▶ **Task requirements**
The reply must contain all of the records, unchanged.

*** Block opens ***

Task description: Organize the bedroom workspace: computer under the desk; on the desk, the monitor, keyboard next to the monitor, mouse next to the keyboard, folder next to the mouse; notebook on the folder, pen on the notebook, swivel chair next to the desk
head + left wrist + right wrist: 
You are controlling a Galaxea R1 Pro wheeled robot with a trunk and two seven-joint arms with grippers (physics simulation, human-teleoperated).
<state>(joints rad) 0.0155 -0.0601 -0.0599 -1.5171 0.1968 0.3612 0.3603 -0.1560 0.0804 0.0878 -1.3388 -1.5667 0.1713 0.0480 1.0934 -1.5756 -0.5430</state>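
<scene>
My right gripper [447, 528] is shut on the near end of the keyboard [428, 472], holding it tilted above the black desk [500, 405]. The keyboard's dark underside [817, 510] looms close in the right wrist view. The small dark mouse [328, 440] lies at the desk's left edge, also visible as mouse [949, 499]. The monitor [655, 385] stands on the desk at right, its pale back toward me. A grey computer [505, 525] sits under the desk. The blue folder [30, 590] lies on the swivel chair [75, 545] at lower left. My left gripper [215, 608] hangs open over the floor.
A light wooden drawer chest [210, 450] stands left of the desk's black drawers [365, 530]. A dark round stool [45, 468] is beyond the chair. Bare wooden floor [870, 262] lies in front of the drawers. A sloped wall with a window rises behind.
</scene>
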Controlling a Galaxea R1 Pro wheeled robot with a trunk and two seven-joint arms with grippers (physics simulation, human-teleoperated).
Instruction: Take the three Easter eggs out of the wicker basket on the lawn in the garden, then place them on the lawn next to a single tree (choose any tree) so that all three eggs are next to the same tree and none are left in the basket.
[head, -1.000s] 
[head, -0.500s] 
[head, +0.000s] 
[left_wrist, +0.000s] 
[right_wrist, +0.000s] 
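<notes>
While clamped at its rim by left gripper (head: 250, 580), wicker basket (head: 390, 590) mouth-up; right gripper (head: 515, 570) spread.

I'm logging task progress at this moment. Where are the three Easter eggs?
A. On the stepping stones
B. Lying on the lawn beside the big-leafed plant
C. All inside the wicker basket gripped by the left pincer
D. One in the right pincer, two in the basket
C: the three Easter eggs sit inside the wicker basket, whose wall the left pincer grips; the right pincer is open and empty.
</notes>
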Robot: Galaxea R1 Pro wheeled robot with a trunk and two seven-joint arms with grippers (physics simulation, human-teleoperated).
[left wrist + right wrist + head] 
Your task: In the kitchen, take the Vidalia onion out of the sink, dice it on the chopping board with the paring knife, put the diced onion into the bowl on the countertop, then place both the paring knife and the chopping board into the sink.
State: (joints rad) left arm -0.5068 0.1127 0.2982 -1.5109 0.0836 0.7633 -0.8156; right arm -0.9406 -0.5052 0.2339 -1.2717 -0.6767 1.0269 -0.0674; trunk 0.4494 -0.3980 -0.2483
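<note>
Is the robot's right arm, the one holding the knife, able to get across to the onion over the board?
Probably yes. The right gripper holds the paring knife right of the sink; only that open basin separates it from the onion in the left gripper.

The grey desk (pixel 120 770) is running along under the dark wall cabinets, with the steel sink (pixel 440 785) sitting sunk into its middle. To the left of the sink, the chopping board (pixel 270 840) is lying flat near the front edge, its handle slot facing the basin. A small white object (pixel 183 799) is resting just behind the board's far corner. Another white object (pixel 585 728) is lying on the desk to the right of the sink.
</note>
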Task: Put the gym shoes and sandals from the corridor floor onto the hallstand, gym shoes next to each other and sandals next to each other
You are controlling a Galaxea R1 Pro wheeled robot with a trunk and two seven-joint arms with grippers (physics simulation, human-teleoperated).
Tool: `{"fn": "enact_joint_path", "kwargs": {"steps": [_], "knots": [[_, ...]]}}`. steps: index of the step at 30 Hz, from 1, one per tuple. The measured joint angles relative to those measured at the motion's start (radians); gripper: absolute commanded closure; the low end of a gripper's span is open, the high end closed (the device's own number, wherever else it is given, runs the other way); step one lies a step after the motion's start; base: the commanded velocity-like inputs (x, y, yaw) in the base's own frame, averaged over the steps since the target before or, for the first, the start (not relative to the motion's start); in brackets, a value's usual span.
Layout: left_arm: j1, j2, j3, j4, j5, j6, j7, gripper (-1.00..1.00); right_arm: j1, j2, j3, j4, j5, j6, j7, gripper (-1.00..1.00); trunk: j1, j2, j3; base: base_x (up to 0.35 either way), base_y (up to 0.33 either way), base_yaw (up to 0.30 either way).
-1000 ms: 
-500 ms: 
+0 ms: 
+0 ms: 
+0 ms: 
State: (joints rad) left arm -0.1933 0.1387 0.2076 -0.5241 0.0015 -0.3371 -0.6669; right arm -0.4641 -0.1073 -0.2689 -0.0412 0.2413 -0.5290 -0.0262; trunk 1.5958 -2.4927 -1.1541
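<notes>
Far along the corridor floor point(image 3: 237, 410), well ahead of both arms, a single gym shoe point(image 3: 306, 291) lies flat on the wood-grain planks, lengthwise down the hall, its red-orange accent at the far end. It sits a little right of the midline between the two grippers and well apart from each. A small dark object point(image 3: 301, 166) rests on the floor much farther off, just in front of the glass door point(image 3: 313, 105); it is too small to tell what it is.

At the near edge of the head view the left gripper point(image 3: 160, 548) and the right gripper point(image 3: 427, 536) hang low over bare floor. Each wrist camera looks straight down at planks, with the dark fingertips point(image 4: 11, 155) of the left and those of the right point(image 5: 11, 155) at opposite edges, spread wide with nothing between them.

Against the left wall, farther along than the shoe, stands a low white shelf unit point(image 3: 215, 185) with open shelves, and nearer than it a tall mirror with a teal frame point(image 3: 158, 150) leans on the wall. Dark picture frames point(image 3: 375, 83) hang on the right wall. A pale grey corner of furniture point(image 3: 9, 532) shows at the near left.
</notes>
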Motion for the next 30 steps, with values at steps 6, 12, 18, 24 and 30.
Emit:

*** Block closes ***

▶ **Result of this task**
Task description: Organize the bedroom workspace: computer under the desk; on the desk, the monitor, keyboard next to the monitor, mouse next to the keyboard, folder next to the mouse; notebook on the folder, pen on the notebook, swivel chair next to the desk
head + left wrist + right wrist: 
You are controlling a Galaxea R1 Pro wheeled robot with a trunk and two seven-joint arms with grippers (physics simulation, human-teleoperated).
<state>(joints rad) 0.0155 -0.0601 -0.0599 -1.5171 0.1968 0.3612 0.3603 -0.1560 0.0804 0.0878 -1.3388 -1.5667 0.1713 0.0480 1.0934 -1.5756 -0.5430</state>
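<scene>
My right gripper [447, 528] is shut on the near end of the keyboard [428, 472], holding it tilted above the black desk [500, 405]. The keyboard's dark underside [817, 510] looms close in the right wrist view. The small dark mouse [328, 440] lies at the desk's left edge, also visible as mouse [949, 499]. The monitor [655, 385] stands on the desk at right, its pale back toward me. A grey computer [505, 525] sits under the desk. The blue folder [30, 590] lies on the swivel chair [75, 545] at lower left. My left gripper [215, 608] hangs open over the floor.
A light wooden drawer chest [210, 450] stands left of the desk's black drawers [365, 530]. A dark round stool [45, 468] is beyond the chair. Bare wooden floor [870, 262] lies in front of the drawers. A sloped wall with a window rises behind.
</scene>
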Controlling a Galaxea R1 Pro wheeled robot with a trunk and two seven-joint arms with grippers (physics simulation, human-teleoperated).
Instruction: Take the three Easter eggs out of the wicker basket on the lawn in the garden, then place them on the lawn next to a single tree (choose any tree) so that all three eggs are next to the same tree and none are left in the basket.
[head, -1.000s] 
[head, -0.500s] 
[head, +0.000s] 
[left_wrist, +0.000s] 
[right_wrist, +0.000s] 
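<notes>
While clamped at its rim by left gripper (head: 250, 580), wicker basket (head: 390, 590) mouth-up; right gripper (head: 515, 570) spread.

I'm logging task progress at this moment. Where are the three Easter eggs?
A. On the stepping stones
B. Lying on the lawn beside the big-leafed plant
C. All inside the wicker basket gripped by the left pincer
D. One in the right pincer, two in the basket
C: the three Easter eggs sit inside the wicker basket, whose wall the left pincer grips; the right pincer is open and empty.
</notes>
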Robot: Galaxea R1 Pro wheeled robot with a trunk and two seven-joint arms with grippers (physics simulation, human-teleoperated).
[left wrist + right wrist + head] 
Your task: In the kitchen, take the Vidalia onion out of the sink, dice it on the chopping board with the paring knife, put the diced onion into the bowl on the countertop, then place both the paring knife and the chopping board into the sink.
State: (joints rad) left arm -0.5068 0.1127 0.2982 -1.5109 0.0836 0.7633 -0.8156; right arm -0.9406 -0.5052 0.2339 -1.2717 -0.6767 1.0269 -0.0674; trunk 0.4494 -0.3980 -0.2483
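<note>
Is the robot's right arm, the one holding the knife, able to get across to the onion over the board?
Probably yes. The right gripper holds the paring knife right of the sink; only that open basin separates it from the onion in the left gripper.

The grey desk (pixel 120 770) is running along under the dark wall cabinets, with the steel sink (pixel 440 785) sitting sunk into its middle. To the left of the sink, the chopping board (pixel 270 840) is lying flat near the front edge, its handle slot facing the basin. A small white object (pixel 183 799) is resting just behind the board's far corner. Another white object (pixel 585 728) is lying on the desk to the right of the sink.
</note>
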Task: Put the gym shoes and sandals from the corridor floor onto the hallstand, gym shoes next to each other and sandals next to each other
You are controlling a Galaxea R1 Pro wheeled robot with a trunk and two seven-joint arms with grippers (physics simulation, human-teleoperated).
Tool: `{"fn": "enact_joint_path", "kwargs": {"steps": [_], "knots": [[_, ...]]}}`. steps: index of the step at 30 Hz, from 1, one per tuple. The measured joint angles relative to those measured at the motion's start (radians); gripper: absolute commanded closure; the low end of a gripper's span is open, the high end closed (the device's own number, wherever else it is given, runs the other way); step one lies a step after the motion's start; base: the commanded velocity-like inputs (x, y, yaw) in the base's own frame, averaged over the steps since the target before or, for the first, the start (not relative to the motion's start); in brackets, a value's usual span.
Layout: left_arm: j1, j2, j3, j4, j5, j6, j7, gripper (-1.00..1.00); right_arm: j1, j2, j3, j4, j5, j6, j7, gripper (-1.00..1.00); trunk: j1, j2, j3; base: base_x (up to 0.35 either way), base_y (up to 0.33 either way), base_yaw (up to 0.30 either way).
-1000 ms: 
-500 ms: 
+0 ms: 
+0 ms: 
+0 ms: 
State: (joints rad) left arm -0.1933 0.1387 0.2076 -0.5241 0.0015 -0.3371 -0.6669; right arm -0.4641 -0.1073 -0.2689 -0.0412 0.2413 -0.5290 -0.0262; trunk 1.5958 -2.4927 -1.1541
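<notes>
Far along the corridor floor point(image 3: 237, 410), well ahead of both arms, a single gym shoe point(image 3: 306, 291) lies flat on the wood-grain planks, lengthwise down the hall, its red-orange accent at the far end. It sits a little right of the midline between the two grippers and well apart from each. A small dark object point(image 3: 301, 166) rests on the floor much farther off, just in front of the glass door point(image 3: 313, 105); it is too small to tell what it is.

At the near edge of the head view the left gripper point(image 3: 160, 548) and the right gripper point(image 3: 427, 536) hang low over bare floor. Each wrist camera looks straight down at planks, with the dark fingertips point(image 4: 11, 155) of the left and those of the right point(image 5: 11, 155) at opposite edges, spread wide with nothing between them.

Against the left wall, farther along than the shoe, stands a low white shelf unit point(image 3: 215, 185) with open shelves, and nearer than it a tall mirror with a teal frame point(image 3: 158, 150) leans on the wall. Dark picture frames point(image 3: 375, 83) hang on the right wall. A pale grey corner of furniture point(image 3: 9, 532) shows at the near left.
</notes>
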Motion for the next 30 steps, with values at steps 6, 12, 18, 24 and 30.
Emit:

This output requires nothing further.